Bild 5: Stoffwechselkrankheiten, wie z. B. Ketose, können Klauenrehe bedingen.

Ketose
Eine Ketose entsteht durch die verminderte Futteraufnahme nach der Kalbung und den gleichzeitig rasant ansteigenden Energiebedarf in der Frühlaktation. Fehlt Energie, werden Körperfettreserven mobilisiert, wodurch es zu einer starken Belastung und Verfettung der Leber kommt. Diese kann ihrer Entgiftungsfunktion nicht mehr zur Genüge nachkommen. Gifte werden schlechter abgebaut, wodurch es zu Stoffwechsel- und Durchblutungsstörungen in der empfindlichen Lederhaut und zu Klauenrehe und deren Folgeerkrankungen kommen kann. Die gesamte Körperabwehr leidet, auch lokal an der Klaue.

Eiweißüberversorgung
Leberschäden können auch durch einen zu hohen Rohproteingehalt in der Ration (> 18-19 % in der Trockenmasse) begünstigt werden. Ein unausgewogenes Energie-Protein-Verhältnis führt auf Dauer zu einem Stickstoffüberschuss in der Leber, der energieaufwendig entgiftet werden muss. Dadurch entsteht ein Ammoniaküberschuss im Pansensaft, der dadurch alkalisch wird. Die Störung des Säure-Basen-Haushalts belastet den Energiehaushalt und die Leber, was wiederum zu einer gestörten Entgiftungsfunktion mit den oben beschriebenen Folgen führen kann.

Hängt der Body-Condition-Score mit dem Auftreten von Lahmheiten zusammen?
Sowohl der Body-Condition-Score (BCS) als auch die Dicke der Ballenunterhaut bzw. des Fettpolsters scheinen laut verschiedener wissenschaftlicher Untersuchungen einen Einfluss auf die Klauengesundheit zu haben. Je geringer der BCS bzw. je dünner die Ballenunterhaut, desto wahrscheinlicher ist das Auftreten von Lahmheiten. Die Vermutung liegt nahe, dass in Phasen einer negativen Energiebilanz, also vor allem in der Zeit rund um das Kalben, Fett auch aus dem Fettpolster im Ballen mobilisiert wird und dieses dementsprechend dünner wird. Die Klaue ist dann weniger gut „gefedert“ (Randall et al., 2015, Newsome et al., 2017). Dies ist ein weiterer Grund, warum eine optimal angepasste Fütterung in der Zeit rund um die Kalbung essentiell für eine gute Klauengesundheit ist.
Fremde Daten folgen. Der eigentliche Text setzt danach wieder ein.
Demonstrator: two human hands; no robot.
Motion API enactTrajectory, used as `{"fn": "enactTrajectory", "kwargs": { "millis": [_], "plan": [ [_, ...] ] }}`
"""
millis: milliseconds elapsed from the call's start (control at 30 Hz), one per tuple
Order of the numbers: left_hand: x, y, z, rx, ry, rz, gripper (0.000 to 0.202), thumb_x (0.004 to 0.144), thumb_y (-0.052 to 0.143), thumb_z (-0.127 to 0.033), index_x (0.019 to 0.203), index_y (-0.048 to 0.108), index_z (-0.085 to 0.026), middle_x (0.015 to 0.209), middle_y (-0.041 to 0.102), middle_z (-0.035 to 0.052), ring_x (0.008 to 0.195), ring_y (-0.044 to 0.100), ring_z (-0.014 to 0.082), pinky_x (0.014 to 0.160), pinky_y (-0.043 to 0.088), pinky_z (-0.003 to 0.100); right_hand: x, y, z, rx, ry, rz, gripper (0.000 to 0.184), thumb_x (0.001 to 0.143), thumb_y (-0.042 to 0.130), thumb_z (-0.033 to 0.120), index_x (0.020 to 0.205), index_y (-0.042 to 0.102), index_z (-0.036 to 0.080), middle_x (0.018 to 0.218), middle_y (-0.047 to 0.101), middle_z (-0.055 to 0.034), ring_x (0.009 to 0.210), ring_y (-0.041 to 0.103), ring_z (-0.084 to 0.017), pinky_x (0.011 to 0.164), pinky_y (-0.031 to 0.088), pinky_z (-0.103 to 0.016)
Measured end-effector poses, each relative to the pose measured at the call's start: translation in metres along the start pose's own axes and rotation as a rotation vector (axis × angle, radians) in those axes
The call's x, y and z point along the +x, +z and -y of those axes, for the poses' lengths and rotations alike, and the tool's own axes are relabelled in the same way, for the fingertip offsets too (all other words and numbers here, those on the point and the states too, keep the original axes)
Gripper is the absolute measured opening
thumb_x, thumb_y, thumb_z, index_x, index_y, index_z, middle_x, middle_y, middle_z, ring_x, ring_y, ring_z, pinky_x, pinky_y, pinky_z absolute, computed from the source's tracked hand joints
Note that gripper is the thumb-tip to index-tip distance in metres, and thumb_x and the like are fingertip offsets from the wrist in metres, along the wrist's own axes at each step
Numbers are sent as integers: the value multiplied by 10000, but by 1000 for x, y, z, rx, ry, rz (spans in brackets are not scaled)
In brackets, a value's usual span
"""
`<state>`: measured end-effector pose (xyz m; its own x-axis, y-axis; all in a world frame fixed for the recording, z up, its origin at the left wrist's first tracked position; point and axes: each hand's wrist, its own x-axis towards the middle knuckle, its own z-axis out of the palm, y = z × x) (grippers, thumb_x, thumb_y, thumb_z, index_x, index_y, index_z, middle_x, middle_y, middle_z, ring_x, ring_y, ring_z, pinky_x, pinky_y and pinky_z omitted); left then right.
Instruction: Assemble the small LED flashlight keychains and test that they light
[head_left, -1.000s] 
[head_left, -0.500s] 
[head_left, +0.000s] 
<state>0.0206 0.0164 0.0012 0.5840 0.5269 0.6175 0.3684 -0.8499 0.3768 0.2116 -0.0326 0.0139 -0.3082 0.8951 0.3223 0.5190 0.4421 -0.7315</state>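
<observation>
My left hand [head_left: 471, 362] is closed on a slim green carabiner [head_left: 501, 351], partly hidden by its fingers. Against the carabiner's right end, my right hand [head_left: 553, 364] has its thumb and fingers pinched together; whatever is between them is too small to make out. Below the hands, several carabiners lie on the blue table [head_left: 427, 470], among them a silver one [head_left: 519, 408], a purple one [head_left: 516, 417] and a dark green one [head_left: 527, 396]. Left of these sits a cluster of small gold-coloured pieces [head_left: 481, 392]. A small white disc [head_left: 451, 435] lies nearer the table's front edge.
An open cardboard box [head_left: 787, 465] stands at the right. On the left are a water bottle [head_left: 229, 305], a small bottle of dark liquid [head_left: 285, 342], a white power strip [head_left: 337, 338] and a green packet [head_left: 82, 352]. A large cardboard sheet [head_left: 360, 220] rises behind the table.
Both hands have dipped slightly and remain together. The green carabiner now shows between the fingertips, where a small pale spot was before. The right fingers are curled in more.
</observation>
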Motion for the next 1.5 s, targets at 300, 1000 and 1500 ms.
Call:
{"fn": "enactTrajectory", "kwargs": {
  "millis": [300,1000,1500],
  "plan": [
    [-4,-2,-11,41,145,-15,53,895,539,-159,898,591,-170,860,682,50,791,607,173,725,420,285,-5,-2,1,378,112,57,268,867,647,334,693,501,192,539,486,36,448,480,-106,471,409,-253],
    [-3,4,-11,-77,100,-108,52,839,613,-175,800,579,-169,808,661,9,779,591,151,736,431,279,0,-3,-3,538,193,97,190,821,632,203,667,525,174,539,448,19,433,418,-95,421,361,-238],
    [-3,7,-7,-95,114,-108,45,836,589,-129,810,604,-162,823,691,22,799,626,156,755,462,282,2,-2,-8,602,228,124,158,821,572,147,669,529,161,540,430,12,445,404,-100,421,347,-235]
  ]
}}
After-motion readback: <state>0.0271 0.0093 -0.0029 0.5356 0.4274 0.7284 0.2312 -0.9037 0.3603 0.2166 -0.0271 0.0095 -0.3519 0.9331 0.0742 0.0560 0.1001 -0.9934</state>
Vorbeugen ist besser als Heilen!

Eine ausgewogene Fütterung und gute Stallhygiene sind das A und O der Lahmheitsvorbeugung. Fallen trotz aller Vorbeugemaßnahmen Kühe mit unregelmäßigem Gang auf, sollten diese zum Wohl der Tiere sofort im Klauenstand behandelt werden. Mit ein bisschen Übung ist es nicht mehr schwierig, diese Kühe rechtzeitig zu entdecken!

Die zitierte und verwendete Literatur finden Sie im Impressum.